PREDICT is a European Consortium that was established by James Larkin and Charles Swanton in collaboration with a number of clinicians and scientists, including Stephane Oudard and Bernard Escudier in Paris, Andrew Futreal in Cambridge and Martin Gore in London. James Larkin is a Medical Oncologist at the Royal Marsden Hospital (RMH) specialising in the treatment of kidney cancer; Charles Swanton is also a Medical Oncologist at RMH and leads a laboratory that works on RNA interference, a powerful new molecular technique that has been used to identify markers that may help select treatments for patients with breast cancer.
This technique has never before been used to analyse kidney cancers. Molecular markers that predict the effect of particular therapies exist in several types of cancer e.g. HER2 for trastuzumab (Herceptin) in breast cancer, c-KIT for imatinib (Glivec) in gastrointestinal stromal tumours, EGFR for erlotinib (Tarceva) in non-small cell lung cancer and KRAS for cetuximab (Erbitux) in colorectal cancer. All of these molecular markers are in routine clinical use but there are currently no such markers in kidney cancer. The development of molecular markers is important for a number of reasons; only patients who are likely to benefit from the therapy will be treated thereby potentially increasing average benefits from treatment across large groups of patients. For example, in clinical trials in kidney cancer, the duration of benefit from drugs such as sunitinib (Sutent) is currently about 11 months. About a third of patients will derive very little benefit from treatment; knowing who these patients are in advance would spare them from both ineffective treatment and side effects and, as a consequence, increase the average benefit of sunitinib treatment in the patients being treated with the drug. Patients destined not to benefit from sunitinib could be treated with other drugs or in clinical trials with significant further potential benefits.
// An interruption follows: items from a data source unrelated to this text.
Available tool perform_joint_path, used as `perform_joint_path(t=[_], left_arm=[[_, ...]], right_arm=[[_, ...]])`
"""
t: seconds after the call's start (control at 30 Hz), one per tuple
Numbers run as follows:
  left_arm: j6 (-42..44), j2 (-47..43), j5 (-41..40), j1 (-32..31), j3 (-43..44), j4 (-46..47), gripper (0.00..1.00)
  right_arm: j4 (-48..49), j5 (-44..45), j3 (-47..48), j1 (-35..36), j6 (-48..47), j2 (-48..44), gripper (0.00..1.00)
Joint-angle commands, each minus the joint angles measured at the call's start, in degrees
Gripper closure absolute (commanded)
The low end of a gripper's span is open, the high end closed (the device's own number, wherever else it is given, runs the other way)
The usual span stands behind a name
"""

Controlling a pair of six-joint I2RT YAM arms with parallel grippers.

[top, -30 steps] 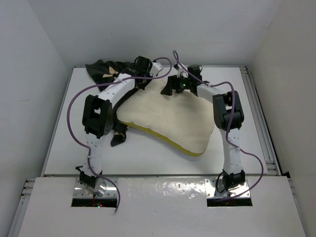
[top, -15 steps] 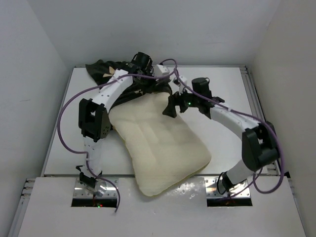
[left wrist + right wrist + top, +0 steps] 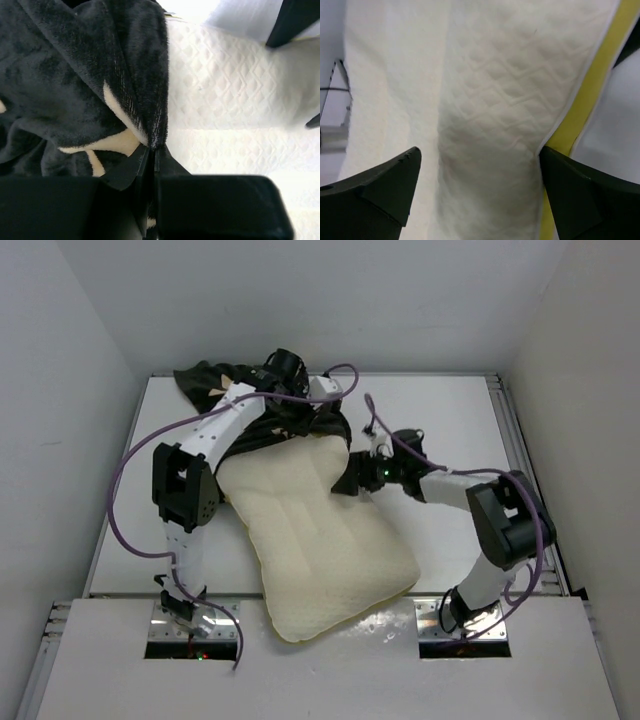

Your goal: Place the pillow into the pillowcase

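The cream quilted pillow (image 3: 320, 540) lies slantwise, its far end at the table's middle and its near corner over the front edge. The black pillowcase (image 3: 205, 380) with tan motifs is bunched at the back left. My left gripper (image 3: 305, 418) is shut on a fold of the pillowcase (image 3: 125, 75), right at the pillow's far end (image 3: 235, 100). My right gripper (image 3: 350, 478) is open at the pillow's far right edge. Its fingers (image 3: 385, 185) straddle the pillow (image 3: 485, 100), and the right one touches the yellow piping (image 3: 590, 95).
The white table (image 3: 440, 410) has walls on three sides and a metal rail (image 3: 530, 490) along its right edge. Purple cables (image 3: 130, 470) loop out from both arms. The pillowcase also trails under my left arm.
The pillow has swung from lying across the table to lying lengthwise toward the front edge. My right arm has folded nearer and lower to its right edge. My left gripper stayed on the pillowcase.
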Motion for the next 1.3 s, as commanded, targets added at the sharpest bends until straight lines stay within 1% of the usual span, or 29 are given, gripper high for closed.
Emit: perform_joint_path(t=[0.0, 0.07, 0.1, 0.13, 0.17, 0.2, 0.23, 0.27, 0.3, 0.33, 0.37, 0.4, 0.43, 0.47, 0.5, 0.57, 0.6, 0.63, 0.7, 0.8, 0.87, 0.93, 1.0, 1.07, 1.13, 1.17, 1.2, 1.23, 1.27], left_arm=[[-1.02, -3.83, 2.69, -1.44, -1.1, 1.07, 1.0], [-1.63, -4.0, 2.96, -1.79, -2.06, 1.43, 1.0], [-1.81, -4.26, 3.13, -1.79, -2.42, 1.51, 1.0], [-2.42, -4.35, 3.48, -1.7, -2.77, 1.86, 1.0], [-2.51, -4.44, 4.09, -1.79, -3.47, 2.13, 1.0], [-2.78, -4.88, 4.71, -1.79, -3.74, 2.39, 1.0], [-3.13, -4.97, 5.06, -1.88, -3.91, 2.57, 1.0], [-3.13, -5.32, 6.37, -1.88, -4.09, 2.57, 1.0], [-2.96, -5.41, 7.43, -2.05, -3.92, 2.13, 1.0], [-2.08, -5.67, 8.66, -2.14, -3.91, 1.7, 1.0], [-1.55, -6.28, 11.63, -2.31, -3.74, 1.26, 1.0], [-0.68, -6.55, 13.31, -2.23, -3.39, -0.32, 1.0], [1.94, -6.73, 17.85, -2.23, -3.04, -1.46, 1.0], [3.62, -7.25, 20.34, -2.14, -2.51, -3.13, 1.0], [8.34, -7.43, 22.8, -1.97, -1.55, -6.97, 1.0], [13.11, -7.87, 29.72, -2.05, -0.4, -11.56, 1.0], [15.65, -7.96, 31.24, -2.14, 0.21, -16.45, 1.0], [20.2, -7.87, 32.65, -2.23, 1.52, -18.68, 1.0], [19.89, -9.1, 35.56, -2.23, 0.93, -19.32, 1.0], [23.58, -12.43, 40.21, -2.23, -0.92, -19.23, 1.0], [23.33, -13.14, 41.54, -3.45, 0.82, -19.4, 1.0], [21.66, -13.14, 40.24, -5.39, 1.8, -19.31, 1.0], [22.35, -13.41, 37.95, -7.31, 0.23, -19.32, 1.0], [22.71, -13.41, 36.88, -7.76, -1.79, -19.32, 1.0], [21.84, -12.8, 36.97, -6.98, -1.46, -18.71, 1.0], [19.48, -12.88, 36.28, -6.1, -0.84, -13.83, 1.0], [11.28, -13.05, 33.66, -2.79, -0.84, -9.52, 1.0], [5.89, -13.4, 31.8, -0.75, -0.84, 0.19, 1.0], [0.61, -13.15, 29.26, 1.61, -0.66, 4.63, 1.0]], right_arm=[[15.26, 1.12, -3.35, 3.64, 7.39, 1.46, 0.01], [16.3, 3.15, -3.17, 4.35, 9.14, 5.06, 0.01], [21.36, 2.8, -3.43, 5.31, 10.64, 6.03, 0.01], [24.37, 2.02, -3.52, 5.76, 12.57, 7.95, 0.05], [27.53, -0.17, -3.44, 6.28, 15.72, 8.58, 0.13], [31.74, -1.14, -2.48, 7.24, 16.88, 9.2, 0.37], [32.65, -1.5, -1.86, 7.6, 18.2, 9.73, 0.6], [34.05, -1.07, -1.24, 7.87, 20.12, 9.47, 0.88], [35.11, 0.33, -0.98, 7.96, 21.01, 8.77, 1.0], [36.6, 2.08, -1.41, 8.04, 21.63, 7.46, 1.0], [38.53, 3.92, -2.02, 8.13, 21.64, 4.4, 1.0], [41.07, 8.9, -3.07, 8.39, 21.2, 2.54, 1.0], [41.97, 11.91, -3.43, 8.57, 19.63, -1.3, 1.0], [42.93, 14.55, -3.78, 8.75, 18.4, -3.08, 1.0], [45.12, 20.32, -4.22, 9.44, 17.43, -4.75, 1.0], [49.86, 26.06, -4.84, 10.41, 14.8, -8.88, 1.0], [51.8, 28.79, -5.1, 10.68, 14.52, -9.77, 1.0], [53.04, 34.65, -5.19, 10.68, 14.52, -10.56, 1.0], [55.42, 38.64, -4.5, 10.59, 14.78, -11.27, 1.0], [54.64, 42.52, -2.47, 10.77, 13.82, -9.09, 1.0], [54.2, 46.19, -1.42, 10.68, 14.69, -7.15, 1.0], [53.23, 47.97, -0.45, 10.68, 15.83, -4.87, 1.0], [51.74, 49.2, 1.39, 11.21, 15.4, -3.98, 1.0], [51.64, 50.08, 2.36, 12.34, 13.82, -3.54, 1.0], [52.26, 48.34, 2.11, 12.44, 12.94, -4.24, 1.0], [54.52, 45.54, 0.62, 12.53, 12.41, -5.03, 1.0], [55.76, 42.38, -0.17, 12.44, 10.84, -5.73, 1.0], [55.95, 34.17, -1.49, 12.35, 10.39, -8.0, 1.0], [55.26, 34.09, -2.02, 12.44, 9.87, -9.07, 1.0]])
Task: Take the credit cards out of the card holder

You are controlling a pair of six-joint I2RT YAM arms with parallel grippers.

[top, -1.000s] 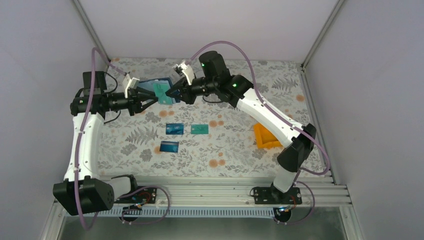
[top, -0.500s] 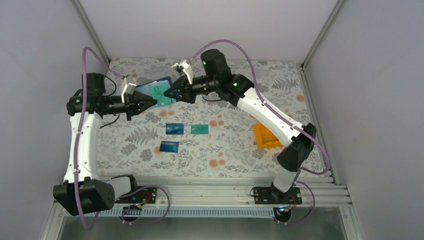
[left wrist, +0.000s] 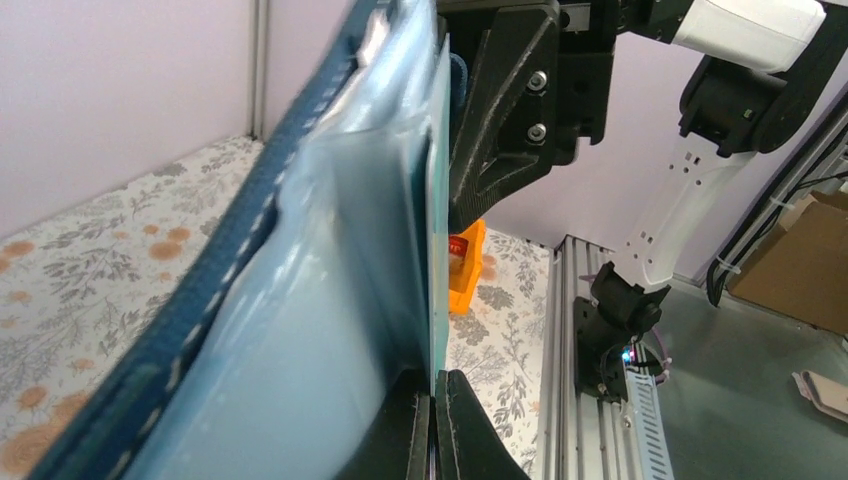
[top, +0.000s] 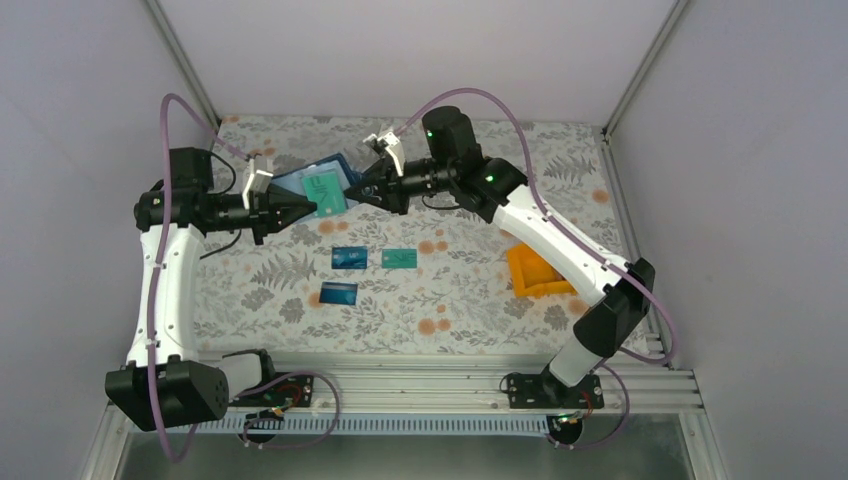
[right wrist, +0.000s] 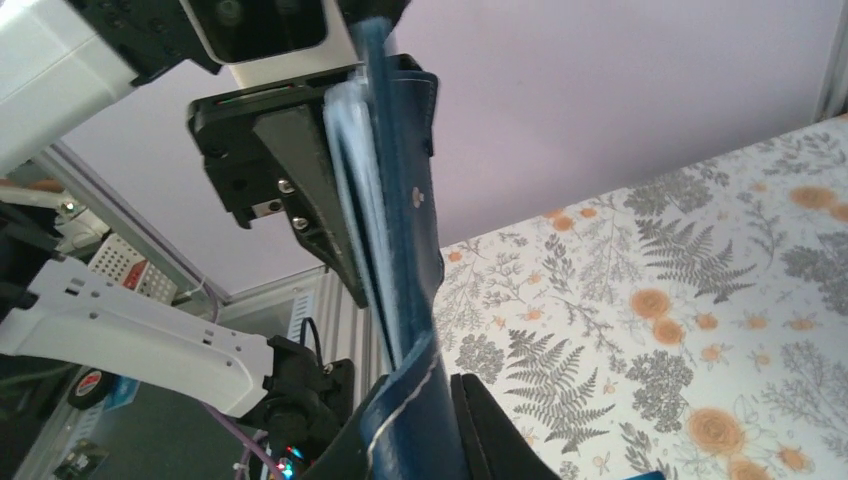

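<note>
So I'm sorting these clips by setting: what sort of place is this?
Likely a robotics lab test cell: plain white enclosure walls on aluminium posts, a left arm and right arm bolted to a metal rail, and a floral-cloth table.

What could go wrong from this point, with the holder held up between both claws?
1. The left claw seems to pinch only the thin edge of the teal-green card, so it could slip off when pulling.
2. The right claw grips the card holder by one edge above the table; a tight pocket might drag the holder loose.
3. The two claws sit very close and could collide.
</note>
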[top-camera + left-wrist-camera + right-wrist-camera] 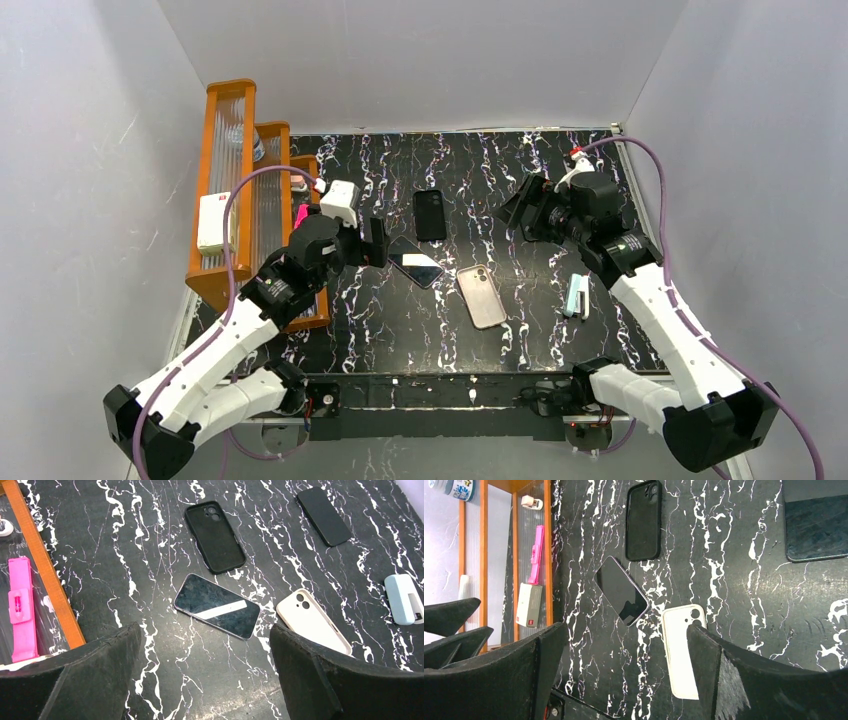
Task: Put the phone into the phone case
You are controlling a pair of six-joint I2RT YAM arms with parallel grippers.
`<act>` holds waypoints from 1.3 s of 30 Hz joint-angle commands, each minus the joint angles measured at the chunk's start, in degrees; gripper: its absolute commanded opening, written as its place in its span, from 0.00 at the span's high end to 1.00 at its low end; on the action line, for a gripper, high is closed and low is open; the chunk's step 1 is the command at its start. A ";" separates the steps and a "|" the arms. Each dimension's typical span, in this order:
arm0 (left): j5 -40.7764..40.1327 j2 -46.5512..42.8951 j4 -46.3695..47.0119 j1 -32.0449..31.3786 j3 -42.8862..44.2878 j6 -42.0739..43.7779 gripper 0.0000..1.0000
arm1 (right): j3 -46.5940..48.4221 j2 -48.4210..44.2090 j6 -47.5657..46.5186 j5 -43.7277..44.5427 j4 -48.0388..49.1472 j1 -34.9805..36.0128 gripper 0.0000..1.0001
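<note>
The phone [415, 262] lies screen up, glossy and black, left of the table's middle; it also shows in the wrist views as the phone [217, 606] and the phone [621, 590]. Just right of it lies the pale pinkish-beige phone case [481, 296], its corner camera cutout showing, seen again as the case [312, 622] and the case [681, 650]. My left gripper [377, 243] hovers open at the phone's left end, nothing between its fingers [100, 670]. My right gripper [520, 210] hangs open and empty over the far right, pointing toward both items.
A black phone case [430, 215] lies behind the phone. Another dark flat phone [323, 516] lies under the right gripper. A light-blue object [577, 297] sits at the right. An orange rack [225, 180] with a pink item [21, 607] and a white box [529, 605] lines the left edge.
</note>
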 commanded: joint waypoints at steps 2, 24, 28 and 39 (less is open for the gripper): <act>-1.01 0.77 -1.11 0.21 1.75 -0.18 0.02 | 0.19 -1.17 -0.86 2.07 0.25 0.09 0.01; -2.87 -1.92 -1.88 0.21 -1.51 3.49 0.02 | -5.50 10.01 -0.68 -10.58 10.93 2.38 0.04; -2.99 -2.92 -1.72 0.21 -1.64 3.86 0.02 | -3.97 16.37 -2.14 -6.82 12.70 8.05 0.04; -7.53 -7.09 -1.67 0.28 -2.30 4.70 0.02 | 2.95 36.18 -10.13 1.85 19.17 20.56 0.01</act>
The use of molecular markers also means that high cost drugs might be approved more readily in specific situations or in rare types of cancer. Therefore, the development of molecular markers to guide treatment in kidney cancer may increase our understanding of the disease as well as having a number of benefits for both patients and societies struggling to fund high cost treatments for cancer.
The PREDICT Consortium are running clinical trials at a few hospitals in London. These clinical trials are suitable for patients that have recently been diagnosed with kidney cancer that has spread to other organs (metastatic kidney cancer) and are having surgery to remove the kidney. A biopsy of the kidney cancer is taken, treatment with a drug (such as everolimus or sunitinib) is given for 6 to 8 weeks and then the planned surgery is undertaken. Sunitinib or everolimus are continued after surgery in the same way as normal to treat the metastatic kidney cancer. This type of trial is now quite common in kidney cancer, but for the first time PREDICT will be using RNA interference techniques in Charles Swanton’s laboratory to analyse tumour samples from the trials in order to identify molecular markers that predict tumour shrinkage on everolimus or sunitinib.